门口轻响,严奇闪身进来。
我接过他带来的清水,连喝了几口才问:「外头情况怎么样了?」
「不太好,风声还是很紧,四处是王府的卫士。王都来的官侯已经回上都了,看情形,过不了三天,情势必定变得更加混乱。」
真糟糕!看情形我如果坚持一直待在这里,又回不去的话,不是粮水不继,就是被搜查捕获。可是我怎么甘心就这样离开这里?一旦离开,回去的机会就更渺茫了。
「严奇,如果你抓到我,会是大功一件吗?」我低哑着声说,那低沉甜净柔媚,连我自己都吓一跳。
严奇显然也吓了一跳。他看我一眼,随即闭上眼,让密室的空气保持最沉静的死寂。
密室沉静至极的气氛让人昏昏欲睡,我也闭上眼睛,放松肢体。渴睡乡在向我招手,我看到「斯舞庄」在风尘中斑剥……爹爹娘娘含笑在月光染亮的庄院前邀月飞舞,小小的我,和但澄在一旁,看呆了过去……

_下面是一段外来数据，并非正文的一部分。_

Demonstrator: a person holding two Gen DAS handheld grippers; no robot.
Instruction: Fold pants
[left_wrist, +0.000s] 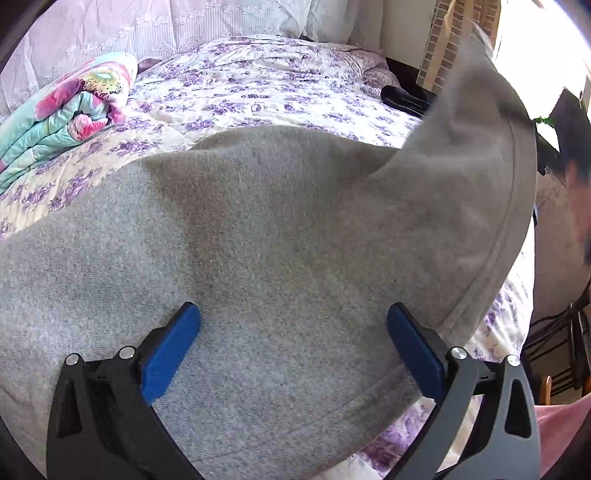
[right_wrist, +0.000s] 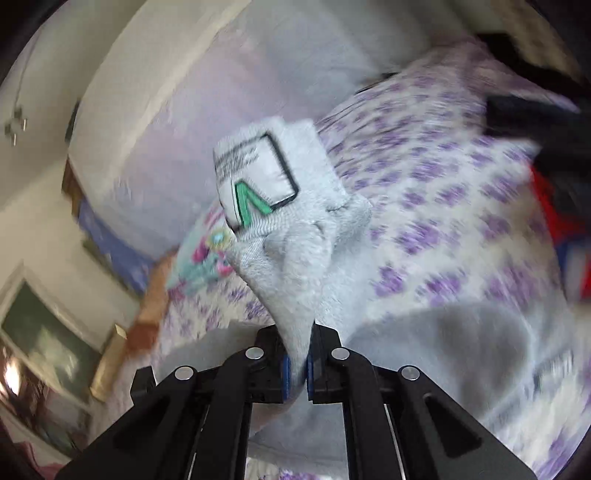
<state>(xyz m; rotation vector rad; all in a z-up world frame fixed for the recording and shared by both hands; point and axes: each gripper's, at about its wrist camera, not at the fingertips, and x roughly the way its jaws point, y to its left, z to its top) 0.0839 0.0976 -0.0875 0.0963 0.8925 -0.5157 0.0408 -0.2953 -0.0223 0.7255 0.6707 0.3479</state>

还有那风和那流水淙淙,空气中满是花草沁人的磬香。但澄在伸展台上优雅的笑着、旋舞着,一个回身,转旋成太平洋一碧万倾的波光,水涛中,爹爹娘娘的身影浮飘在每个随浪起伏的波折中……我伸手想捞,浪花越退越远,我探身下去──不要── 「杨舞姑娘!杨舞姑娘!」
严奇的叫唤将我和噩梦切离,我睁开眼,自梦的混沌中清醒,对他微弱笑了笑,擦掉额前的冷汗。
「什么时辰了?」
「还早!月亮才刚上山头。」他回答说,递给我一碗清水。
「谢谢。」水入喉中,湿润了那份干涩,舒服极了。
他也为自己斟了一碗,倾头一饮而尽。
「严奇,这样行吗?你一直陪我待在这里,宗将藩倘若有事找你怎么办?」我看着他揩干嘴角的水珠。